Five-year credit-default swaps on China’s sovereign bonds have fallen 58 basis points from a more-than two-year high of 201 basis points on Oct. 3, according to CMA, which is owned by CME Group Inc. and compiles prices quoted by dealers in the privately negotiated market. The contracts pay the buyer face value in exchange for the underlying securities or the cash equivalent should a government or company fail to adhere to its debt agreements.
Investors from Deutsche Bank AG to BlackRock Inc. are accelerating purchases of junk bonds as relative yields decline at the fastest pace this year. Spreads have dropped 2.9 percent this month, the most since September 2010, according to Bank of America Merrill Lynch’s U.S. High Yield Master II Index.

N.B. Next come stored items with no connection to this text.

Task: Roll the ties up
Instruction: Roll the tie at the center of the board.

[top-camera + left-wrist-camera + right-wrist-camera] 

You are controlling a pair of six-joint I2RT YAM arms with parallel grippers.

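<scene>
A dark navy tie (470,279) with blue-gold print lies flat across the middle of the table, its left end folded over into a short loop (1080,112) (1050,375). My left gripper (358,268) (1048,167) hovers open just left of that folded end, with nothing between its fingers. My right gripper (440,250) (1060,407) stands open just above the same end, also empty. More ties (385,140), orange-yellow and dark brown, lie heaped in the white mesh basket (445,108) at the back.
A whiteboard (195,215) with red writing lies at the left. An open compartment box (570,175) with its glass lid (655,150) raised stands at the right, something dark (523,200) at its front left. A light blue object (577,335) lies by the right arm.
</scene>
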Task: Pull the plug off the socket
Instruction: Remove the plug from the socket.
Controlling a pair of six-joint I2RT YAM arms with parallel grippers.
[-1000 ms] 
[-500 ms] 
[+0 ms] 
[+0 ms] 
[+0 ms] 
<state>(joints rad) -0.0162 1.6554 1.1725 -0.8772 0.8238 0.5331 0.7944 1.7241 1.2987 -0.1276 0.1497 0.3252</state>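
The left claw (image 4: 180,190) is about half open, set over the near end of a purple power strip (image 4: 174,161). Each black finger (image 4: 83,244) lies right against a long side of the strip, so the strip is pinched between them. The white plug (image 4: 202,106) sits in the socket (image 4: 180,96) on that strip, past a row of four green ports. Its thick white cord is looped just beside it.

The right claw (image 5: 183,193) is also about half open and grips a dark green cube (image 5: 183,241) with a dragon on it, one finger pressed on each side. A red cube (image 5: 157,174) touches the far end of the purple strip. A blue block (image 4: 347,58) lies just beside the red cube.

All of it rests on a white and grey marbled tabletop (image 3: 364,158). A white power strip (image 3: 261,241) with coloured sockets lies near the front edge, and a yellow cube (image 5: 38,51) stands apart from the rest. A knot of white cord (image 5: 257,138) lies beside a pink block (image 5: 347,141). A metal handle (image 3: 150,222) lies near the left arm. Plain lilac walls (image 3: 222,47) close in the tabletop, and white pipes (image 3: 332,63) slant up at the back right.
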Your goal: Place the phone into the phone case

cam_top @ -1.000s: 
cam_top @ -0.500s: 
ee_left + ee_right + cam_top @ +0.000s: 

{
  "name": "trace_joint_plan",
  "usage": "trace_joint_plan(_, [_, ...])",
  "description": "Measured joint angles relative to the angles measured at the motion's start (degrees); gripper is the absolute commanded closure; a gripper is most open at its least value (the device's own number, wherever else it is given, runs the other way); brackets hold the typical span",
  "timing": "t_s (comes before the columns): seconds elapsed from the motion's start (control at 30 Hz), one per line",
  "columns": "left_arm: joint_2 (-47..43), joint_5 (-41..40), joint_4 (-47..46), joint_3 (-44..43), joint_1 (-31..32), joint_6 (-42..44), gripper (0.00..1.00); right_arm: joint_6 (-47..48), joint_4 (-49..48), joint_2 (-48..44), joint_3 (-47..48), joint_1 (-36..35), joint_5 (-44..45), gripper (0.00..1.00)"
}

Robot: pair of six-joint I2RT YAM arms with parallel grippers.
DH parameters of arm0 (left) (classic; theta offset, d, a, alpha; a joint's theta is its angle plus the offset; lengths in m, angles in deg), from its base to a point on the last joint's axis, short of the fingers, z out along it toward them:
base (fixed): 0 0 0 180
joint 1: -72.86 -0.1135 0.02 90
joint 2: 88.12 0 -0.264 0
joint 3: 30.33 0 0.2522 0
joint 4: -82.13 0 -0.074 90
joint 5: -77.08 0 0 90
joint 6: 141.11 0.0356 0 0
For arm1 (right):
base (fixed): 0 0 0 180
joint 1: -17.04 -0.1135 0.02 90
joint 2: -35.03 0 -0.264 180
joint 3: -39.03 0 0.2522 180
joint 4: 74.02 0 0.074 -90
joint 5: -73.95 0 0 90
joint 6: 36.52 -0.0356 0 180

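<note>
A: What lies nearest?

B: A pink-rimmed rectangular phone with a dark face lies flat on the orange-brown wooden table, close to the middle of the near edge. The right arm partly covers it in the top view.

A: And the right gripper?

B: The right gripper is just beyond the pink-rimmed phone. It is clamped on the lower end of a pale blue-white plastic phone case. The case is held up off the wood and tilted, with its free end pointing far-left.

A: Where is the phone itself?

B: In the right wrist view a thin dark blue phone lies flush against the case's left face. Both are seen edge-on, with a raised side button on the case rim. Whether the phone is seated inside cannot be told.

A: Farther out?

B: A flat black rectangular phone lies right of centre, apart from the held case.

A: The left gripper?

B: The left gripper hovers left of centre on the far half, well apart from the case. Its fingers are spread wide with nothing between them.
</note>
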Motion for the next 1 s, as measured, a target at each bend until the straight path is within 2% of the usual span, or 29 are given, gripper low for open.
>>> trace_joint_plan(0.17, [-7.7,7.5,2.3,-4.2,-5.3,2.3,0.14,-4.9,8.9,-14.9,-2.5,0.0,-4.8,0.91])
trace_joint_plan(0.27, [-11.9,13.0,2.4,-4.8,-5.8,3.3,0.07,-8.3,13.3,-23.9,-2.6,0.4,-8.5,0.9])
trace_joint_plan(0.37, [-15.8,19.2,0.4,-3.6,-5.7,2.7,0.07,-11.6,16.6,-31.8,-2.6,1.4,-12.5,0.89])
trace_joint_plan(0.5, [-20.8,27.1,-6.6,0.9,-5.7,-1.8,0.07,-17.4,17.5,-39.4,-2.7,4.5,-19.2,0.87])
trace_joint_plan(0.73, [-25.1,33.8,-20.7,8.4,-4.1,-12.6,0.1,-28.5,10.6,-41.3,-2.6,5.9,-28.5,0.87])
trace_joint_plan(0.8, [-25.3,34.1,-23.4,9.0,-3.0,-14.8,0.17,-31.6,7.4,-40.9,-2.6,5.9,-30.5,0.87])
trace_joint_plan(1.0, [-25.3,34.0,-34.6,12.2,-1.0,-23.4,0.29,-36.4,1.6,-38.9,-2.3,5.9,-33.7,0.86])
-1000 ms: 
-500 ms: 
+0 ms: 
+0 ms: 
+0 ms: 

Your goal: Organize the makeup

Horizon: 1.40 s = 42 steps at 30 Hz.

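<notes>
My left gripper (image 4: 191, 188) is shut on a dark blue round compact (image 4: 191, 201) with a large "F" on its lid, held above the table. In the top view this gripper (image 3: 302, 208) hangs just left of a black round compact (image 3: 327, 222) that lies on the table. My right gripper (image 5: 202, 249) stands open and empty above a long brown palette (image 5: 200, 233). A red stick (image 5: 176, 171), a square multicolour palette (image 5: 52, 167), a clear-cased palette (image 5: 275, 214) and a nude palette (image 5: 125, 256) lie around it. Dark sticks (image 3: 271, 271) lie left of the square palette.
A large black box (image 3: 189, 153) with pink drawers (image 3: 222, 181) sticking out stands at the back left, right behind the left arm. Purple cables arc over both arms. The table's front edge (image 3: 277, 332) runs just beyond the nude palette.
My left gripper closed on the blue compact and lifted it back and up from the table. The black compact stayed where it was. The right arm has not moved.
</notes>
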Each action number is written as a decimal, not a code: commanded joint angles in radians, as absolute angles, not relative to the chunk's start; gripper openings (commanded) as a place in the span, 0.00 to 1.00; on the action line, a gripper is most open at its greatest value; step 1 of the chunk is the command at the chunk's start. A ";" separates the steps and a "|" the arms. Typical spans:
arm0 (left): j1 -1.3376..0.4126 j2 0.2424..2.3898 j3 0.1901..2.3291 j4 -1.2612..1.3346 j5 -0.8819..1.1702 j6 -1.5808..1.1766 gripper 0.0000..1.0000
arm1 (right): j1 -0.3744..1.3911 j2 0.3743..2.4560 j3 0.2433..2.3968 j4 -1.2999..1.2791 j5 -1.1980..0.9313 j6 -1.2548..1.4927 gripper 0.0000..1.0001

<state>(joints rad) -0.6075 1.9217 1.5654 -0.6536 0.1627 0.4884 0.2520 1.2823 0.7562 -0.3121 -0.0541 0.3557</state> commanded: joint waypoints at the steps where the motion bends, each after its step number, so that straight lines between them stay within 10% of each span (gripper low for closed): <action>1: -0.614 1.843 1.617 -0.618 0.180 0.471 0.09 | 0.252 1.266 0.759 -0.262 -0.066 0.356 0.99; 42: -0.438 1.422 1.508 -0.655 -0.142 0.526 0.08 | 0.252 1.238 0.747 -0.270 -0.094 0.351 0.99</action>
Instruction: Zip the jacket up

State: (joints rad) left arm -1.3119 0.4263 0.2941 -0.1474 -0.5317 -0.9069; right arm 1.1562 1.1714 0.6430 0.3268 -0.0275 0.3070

BlackRock, the world’s biggest money manager, is buying speculative-grade bonds as the chance of a severe U.S. economic slowdown wanes, Rick Rieder, chief investment officer of fundamental fixed income at the firm in New York, said in a Bloomberg Television interview on Oct. 13. Deutsche Bank is also moving into high-yield fixed income and away from the highest- rated corporate debt, Kevin Lecocq, the head of global investment solutions at Deutsche Bank’s private wealth management unit said on Oct. 13 on Bloomberg TV.
“The rally in global risk assets makes the relative pricing for most assets appear more attractive,” Viktor Hjort, the Asia head of fixed income research Morgan Stanley, said in a phone interview from Hong Kong yesterday. “I would say calling China’s high-yield property bonds now the most challenging it’s been in over a year as valuations are in no-man’s land.”